-- Work to complete --
Copy out the entire listing below exactly, but without its pictures.

=== Begin Enclosure ===

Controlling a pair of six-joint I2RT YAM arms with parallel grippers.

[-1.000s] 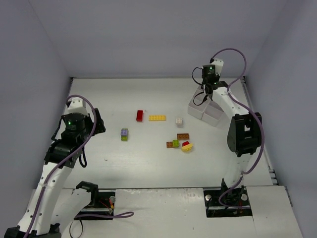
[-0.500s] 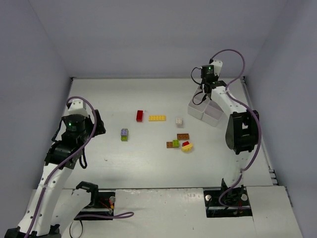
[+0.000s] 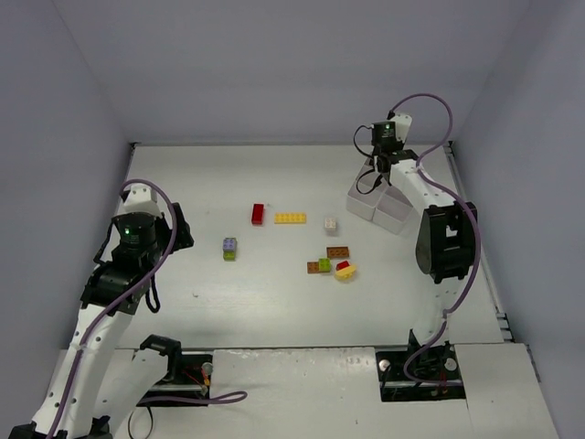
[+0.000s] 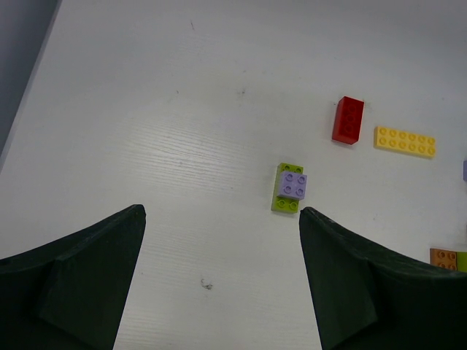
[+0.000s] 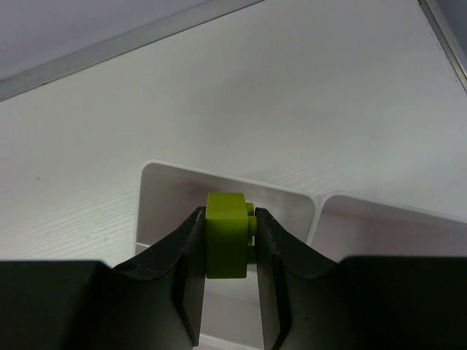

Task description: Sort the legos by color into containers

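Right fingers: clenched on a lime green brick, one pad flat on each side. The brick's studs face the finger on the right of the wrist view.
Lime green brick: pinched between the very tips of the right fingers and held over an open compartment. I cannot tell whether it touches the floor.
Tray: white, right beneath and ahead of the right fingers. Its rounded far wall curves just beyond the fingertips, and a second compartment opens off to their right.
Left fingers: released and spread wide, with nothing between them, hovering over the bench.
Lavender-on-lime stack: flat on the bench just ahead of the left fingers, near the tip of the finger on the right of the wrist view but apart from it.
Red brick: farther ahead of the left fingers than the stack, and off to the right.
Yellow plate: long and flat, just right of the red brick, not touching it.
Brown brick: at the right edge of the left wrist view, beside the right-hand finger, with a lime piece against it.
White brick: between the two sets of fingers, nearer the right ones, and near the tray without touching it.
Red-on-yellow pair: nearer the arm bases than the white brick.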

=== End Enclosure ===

-- Your response --
Controlling a pair of six-joint I2RT YAM arms with parallel grippers.

[-1.000s] 
[-0.500s] 
[+0.000s] 
[+0.000s] 
[+0.000s] 

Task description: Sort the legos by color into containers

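Right fingers: clenched on a lime green brick, one pad flat on each side. The brick's studs face the finger on the right of the wrist view.
Lime green brick: pinched between the very tips of the right fingers and held over an open compartment. I cannot tell whether it touches the floor.
Tray: white, right beneath and ahead of the right fingers. Its rounded far wall curves just beyond the fingertips, and a second compartment opens off to their right.
Left fingers: released and spread wide, with nothing between them, hovering over the bench.
Lavender-on-lime stack: flat on the bench just ahead of the left fingers, near the tip of the finger on the right of the wrist view but apart from it.
Red brick: farther ahead of the left fingers than the stack, and off to the right.
Yellow plate: long and flat, just right of the red brick, not touching it.
Brown brick: at the right edge of the left wrist view, beside the right-hand finger, with a lime piece against it.
White brick: between the two sets of fingers, nearer the right ones, and near the tray without touching it.
Red-on-yellow pair: nearer the arm bases than the white brick.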

The full answer has now been given.